I had to reformat the HD and reinstall, they had compromised so many things.
Jun. 7th, 2005 07:55 pm (UTC)

Server hardware tends to be filled with lots of cool hardware watchdog and BIOS management stuff that you can't get with a consumer machine. An Intel rack server I recently bought on eBay will call your pager if the system crashes. How cool is that? :)
Jun. 7th, 2005 07:55 pm (UTC)
You're pretty brave if you're exposing a W2k box to the internet!
Jun. 8th, 2005 12:15 pm (UTC)
You're on the right track here. Microsoft network licensing is outrageously expensive and delivers nothing that Linux can't do today. Microsoft security is bad too, but Linux must also be managed if it is to be secure.

There are several excellent (and weighty) books available on the subject. Generally, a dedicated hardware firewall is a good idea whether your servers are Windows or Linux or a mix. I know nothing about Ubuntu, being a Slackware user myself. But I can tell you that the "currently popular" flavors of Linux are always the ones most heavily attacked by the script kiddies. At a guess, that would be Debian, Fedora/Redhat, and Ubuntu at the moment.

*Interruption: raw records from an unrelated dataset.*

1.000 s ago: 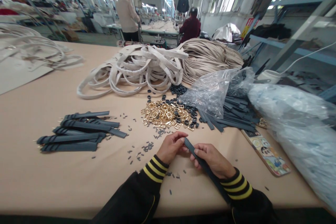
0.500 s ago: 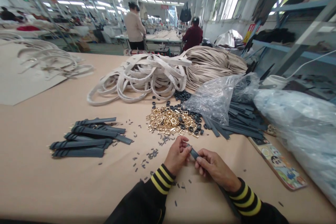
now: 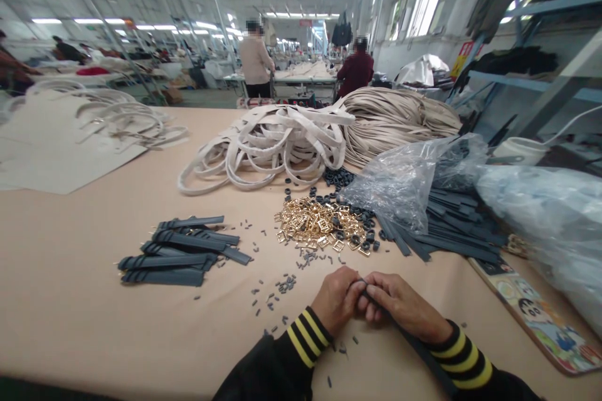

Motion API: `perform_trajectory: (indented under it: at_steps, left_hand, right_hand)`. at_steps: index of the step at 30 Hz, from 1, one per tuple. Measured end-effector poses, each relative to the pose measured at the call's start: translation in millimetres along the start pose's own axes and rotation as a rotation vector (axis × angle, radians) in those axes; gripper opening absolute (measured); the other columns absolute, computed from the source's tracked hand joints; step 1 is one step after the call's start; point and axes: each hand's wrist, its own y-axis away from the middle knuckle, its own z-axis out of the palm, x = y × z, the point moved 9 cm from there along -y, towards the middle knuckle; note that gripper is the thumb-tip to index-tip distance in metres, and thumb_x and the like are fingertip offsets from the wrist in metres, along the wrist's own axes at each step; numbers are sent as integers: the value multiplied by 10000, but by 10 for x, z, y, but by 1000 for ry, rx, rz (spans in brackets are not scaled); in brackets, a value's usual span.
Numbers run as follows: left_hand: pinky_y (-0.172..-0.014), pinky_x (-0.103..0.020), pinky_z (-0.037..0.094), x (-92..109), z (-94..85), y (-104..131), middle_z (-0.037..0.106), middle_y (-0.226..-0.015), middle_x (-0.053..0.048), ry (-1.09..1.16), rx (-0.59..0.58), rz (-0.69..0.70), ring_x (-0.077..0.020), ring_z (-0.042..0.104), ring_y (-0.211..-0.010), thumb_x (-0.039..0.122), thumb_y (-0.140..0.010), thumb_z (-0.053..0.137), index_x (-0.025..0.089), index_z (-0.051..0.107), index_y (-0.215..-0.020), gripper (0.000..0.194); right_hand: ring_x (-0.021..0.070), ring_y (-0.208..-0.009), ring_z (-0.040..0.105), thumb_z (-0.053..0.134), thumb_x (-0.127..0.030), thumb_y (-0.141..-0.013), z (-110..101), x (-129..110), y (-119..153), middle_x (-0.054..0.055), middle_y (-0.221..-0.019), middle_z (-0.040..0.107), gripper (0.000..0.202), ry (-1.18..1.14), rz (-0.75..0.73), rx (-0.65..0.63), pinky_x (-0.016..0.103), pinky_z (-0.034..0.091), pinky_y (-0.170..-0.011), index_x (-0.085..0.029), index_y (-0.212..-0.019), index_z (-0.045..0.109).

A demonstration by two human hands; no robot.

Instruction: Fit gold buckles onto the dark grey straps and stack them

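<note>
A dark grey strap (image 3: 414, 343) runs from between my hands down under my right wrist. My left hand (image 3: 339, 298) is closed on its upper end, thumb pressed against the curled fingers. Right beside it, my right hand (image 3: 405, 302) pinches the same strap between thumb and fingers, and the two hands touch. The strap's tip is hidden by the fingers. Beyond my hands lies a heap of gold buckles (image 3: 324, 224), with dark strap loops (image 3: 339, 177) behind and to its right. Small dark cut pieces (image 3: 285, 284) are scattered left of my hands.
Several dark straps with buckles (image 3: 183, 244) are stacked at left. Pale looped straps (image 3: 282, 144) and a beige bundle (image 3: 404, 116) lie behind. At right are plastic bags (image 3: 399, 182), loose dark straps (image 3: 461, 219) and a cartoon-patterned phone case (image 3: 536, 313). Two people stand farther off.
My hands have drawn together on the strap, and its section that showed between them is now covered by the fingers. The view has shifted, so the table things appear farther right.
</note>
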Motion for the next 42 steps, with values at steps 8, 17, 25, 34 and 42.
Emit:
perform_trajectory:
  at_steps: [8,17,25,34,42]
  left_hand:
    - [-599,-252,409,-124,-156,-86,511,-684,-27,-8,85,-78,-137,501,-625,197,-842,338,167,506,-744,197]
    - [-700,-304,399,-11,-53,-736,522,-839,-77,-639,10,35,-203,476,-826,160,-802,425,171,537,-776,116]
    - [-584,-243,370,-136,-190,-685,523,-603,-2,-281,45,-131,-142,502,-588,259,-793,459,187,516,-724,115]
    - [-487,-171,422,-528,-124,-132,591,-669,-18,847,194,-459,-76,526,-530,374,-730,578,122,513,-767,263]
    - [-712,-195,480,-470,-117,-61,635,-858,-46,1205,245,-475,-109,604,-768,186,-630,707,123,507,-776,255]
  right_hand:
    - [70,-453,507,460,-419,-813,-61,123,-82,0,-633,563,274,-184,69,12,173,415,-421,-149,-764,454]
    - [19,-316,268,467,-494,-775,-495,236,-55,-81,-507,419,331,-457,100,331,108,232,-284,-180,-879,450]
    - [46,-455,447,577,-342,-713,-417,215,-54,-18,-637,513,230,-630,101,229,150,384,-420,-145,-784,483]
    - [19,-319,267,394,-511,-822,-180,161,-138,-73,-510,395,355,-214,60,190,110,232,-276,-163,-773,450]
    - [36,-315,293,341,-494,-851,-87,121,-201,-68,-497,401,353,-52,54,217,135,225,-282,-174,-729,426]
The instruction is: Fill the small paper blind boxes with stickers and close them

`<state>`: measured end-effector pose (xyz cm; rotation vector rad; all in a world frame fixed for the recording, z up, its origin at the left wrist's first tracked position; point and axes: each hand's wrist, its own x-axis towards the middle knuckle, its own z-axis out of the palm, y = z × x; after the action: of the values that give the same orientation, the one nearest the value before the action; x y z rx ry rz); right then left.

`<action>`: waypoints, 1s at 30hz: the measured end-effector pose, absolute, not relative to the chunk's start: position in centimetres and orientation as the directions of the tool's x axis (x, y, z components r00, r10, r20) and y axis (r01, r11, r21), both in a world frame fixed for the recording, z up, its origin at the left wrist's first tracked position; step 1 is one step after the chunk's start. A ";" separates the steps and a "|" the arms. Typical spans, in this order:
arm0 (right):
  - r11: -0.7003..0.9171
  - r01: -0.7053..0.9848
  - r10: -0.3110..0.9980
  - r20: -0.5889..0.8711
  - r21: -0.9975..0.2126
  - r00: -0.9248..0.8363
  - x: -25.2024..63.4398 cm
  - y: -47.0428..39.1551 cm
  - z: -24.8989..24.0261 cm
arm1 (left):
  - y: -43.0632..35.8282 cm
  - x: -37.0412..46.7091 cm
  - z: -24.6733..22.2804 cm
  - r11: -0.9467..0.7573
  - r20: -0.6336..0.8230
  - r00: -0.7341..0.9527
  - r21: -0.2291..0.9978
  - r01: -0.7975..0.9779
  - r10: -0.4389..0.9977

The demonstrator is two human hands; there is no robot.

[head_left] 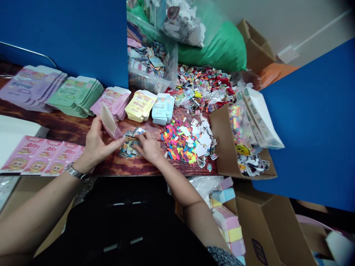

The most important key to Linux or UNIX security on the internet is "Thou shalt not run any port services that are not essential." So don't have named unless the box really is your public nameserver. Don't have a mail daemon unless it really is a maildrop. Don't have Samba or NFS available at all from the public internet. Get rid of inetd entirely if you can. And portmapper or rpc type daemons. If you need a telnet type login from outside for management purposes, use sshd. Do not allow telnet or rsh or ftp.

Any of these services are OK on the private network, but they will invariably lead to breakins on the public connection.